An overview of the

Through neural network model of deep learning, unstructured data such as pictures, videos, voices and texts can be converted into feature vectors. In addition to structured vectors, these data often require additional attributes. Such as face pictures, you can add gender, whether to wear glasses, picture capture time and other labels; Text can be tagged with language type, corpus classification, text creation time and so on.

In the past, feature vectors were usually stored in a structured tag attribute table. However, traditional database can not search for massive and high-dimensional feature vectors effectively. At this time, a feature vector database is needed to store and retrieve feature vectors efficiently.

The solution

Milvus is a vector search engine that makes it easy to search a large number of vectors with high performance. Combined with the traditional relational database such as PostgreSQL, this paper uses it to store the unique identification ID and corresponding attributes of vectors by Milvus. Query the Milvus vector results in PostgreSQL, and you can quickly get mixed query results. The solution is as follows:

Eigenvector storage

The solid blue line above represents the feature vector stored procedure for Milvus mixed queries. First, source feature vector data is stored in Milvus feature vector database, and Milvus will return the corresponding ID for each source vector data. Then, the unique ID of each feature vector and its tag attributes are stored in a relational database, such as PostgreSQL.

Eigenvector retrieval

The solid orange line in the figure above represents the feature vector retrieval process of Milvus mixed query. If the feature vector data to be queried is fed into Milvus, Milvus will get the query result ID with the highest similarity to the search vector, and use the result ID to query in PostgreSQL, and finally get the mixed query result of the search vector.

Milvus mixed query

At this point, you might be wondering, why not just store the eigenvectors and their corresponding attributes in a relational database? Next we will use Milvus (version 0.6.0) to test 100 million data in ANN_SIFT1B.

1. Feature vector data set

In this Mivus hybrid query, its feature vectors are extracted from 100 million data (128 dimensions) in Base Set file of ANN_SIFT1B. The ANN_SIFT1B data set is assumed to be the face feature vector, and labels of gender, glasses wearing and image capture time are added for each vector:

Extract 100 million data from the Base Set file for importing Milvus
vectors = load_bvecs_data(FILE_PATH,10000000)

# Generate gender, glasses or not, image capture time tag randomly for vector
sex = random.choice(['female'.'male'])
get_time = fake.past_datetime(start_date="-120d", tzinfo=None)
is_glasses = random.choice(['True'.'False'])
Copy the code

2. Feature vector storage

Import 100 million data into Milvus, and the ids returned by Milvus is the unique representation ID of the vector. Store the labels of ids and vectors in PostgreSQL. Of course, the original feature vectors can also be stored in PostgreSQL (optional) :

# Import 100 million raw data into Milvus
status, ids = milvus.add_vectors(table_name=MILVUS_TABLE, records=vectors)

# Save ids and vector tags to PostgreSQL
sql = "INSERT INTO PG_TABLE_NAME VALUES(ids, sex, get_time, is_glasses);"
cur.execute(sql)
Copy the code

3. Feature vector retrieval

Pass the vectors to be searched into Milvus. Set TOP_K = 10 and DISTANCE_THRESHOLD = 1 (can be modified as required). TOP_K indicates the top 10 results with the highest similarity between the query vector and the query vector. DISTANCE_THRESHOLD indicates the distance threshold between the query vector and the search result vector.

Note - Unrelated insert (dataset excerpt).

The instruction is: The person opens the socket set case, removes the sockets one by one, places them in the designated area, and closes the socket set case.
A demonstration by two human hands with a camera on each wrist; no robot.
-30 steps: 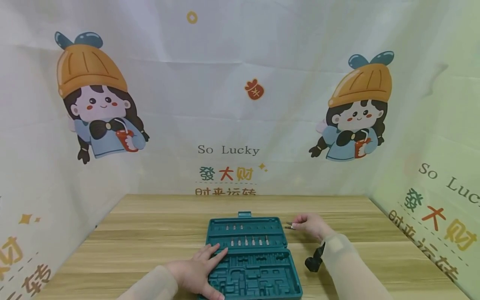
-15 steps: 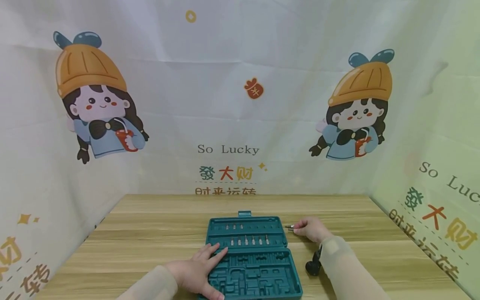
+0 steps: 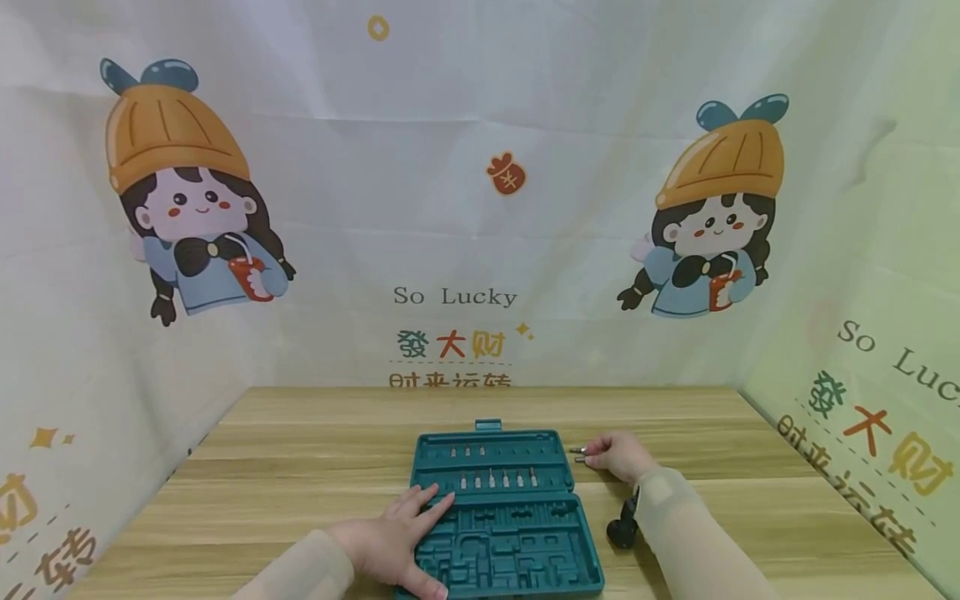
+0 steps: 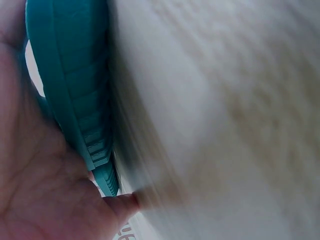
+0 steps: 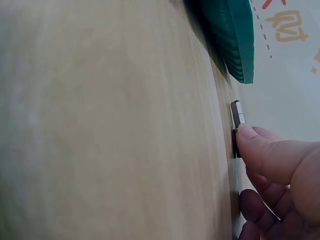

ANN_SIFT1B uses Euclide distance calculation. After parameter setting, Milvus will return IDS of query results, and use this IDS to query PostgreSQL, and finally mix query results.

Extract the vectors to search from the Query set based on query_location
vector = load_query_list(QUERY_PATH,query_location)
Pass vectors to Milvus to search for
status, results = milvus.search_vectors(table_name = MILVUS_TABLE,query_records=vector, top_k=TOP_K)

Query PostgreSQL with results. Ids returned by Milvus
sql = "select * from PG_TABLE_NAME where ids = results.ids ;"
Copy the code

It takes 70 ms to search Milvus feature vectors when running a mixed query on 100 million data, and less than 7 ms to query ids of Milvus search results in PostgreSQL.

In general, Milvus feature vector database can be used to quickly realize the mixed query of vector and structured data. If only traditional relational database is used for vector query, not only large-scale vector data storage is difficult, but also feature vector retrieval can not be performed with high performance.

Milvus eigenvector search time PostgreSQL Indicates the time of searching ids
70 ms 1 ms ~ 7 ms

conclusion

This demonstration implements a milvus-based mixed query. In the case of 100 million feature vector data set, the mixed query time does not exceed 77 ms.

And based on the characteristics of Milvus easy to manage and easy to use, by referring to the tools provided by Milvus mixed query solution, it can easily realize the mixed query of vector and structured data, and better support business needs.

Milvus is building an online developer community, so if you’re interested in Milvus’s technology discussions and trials, join us on Slack.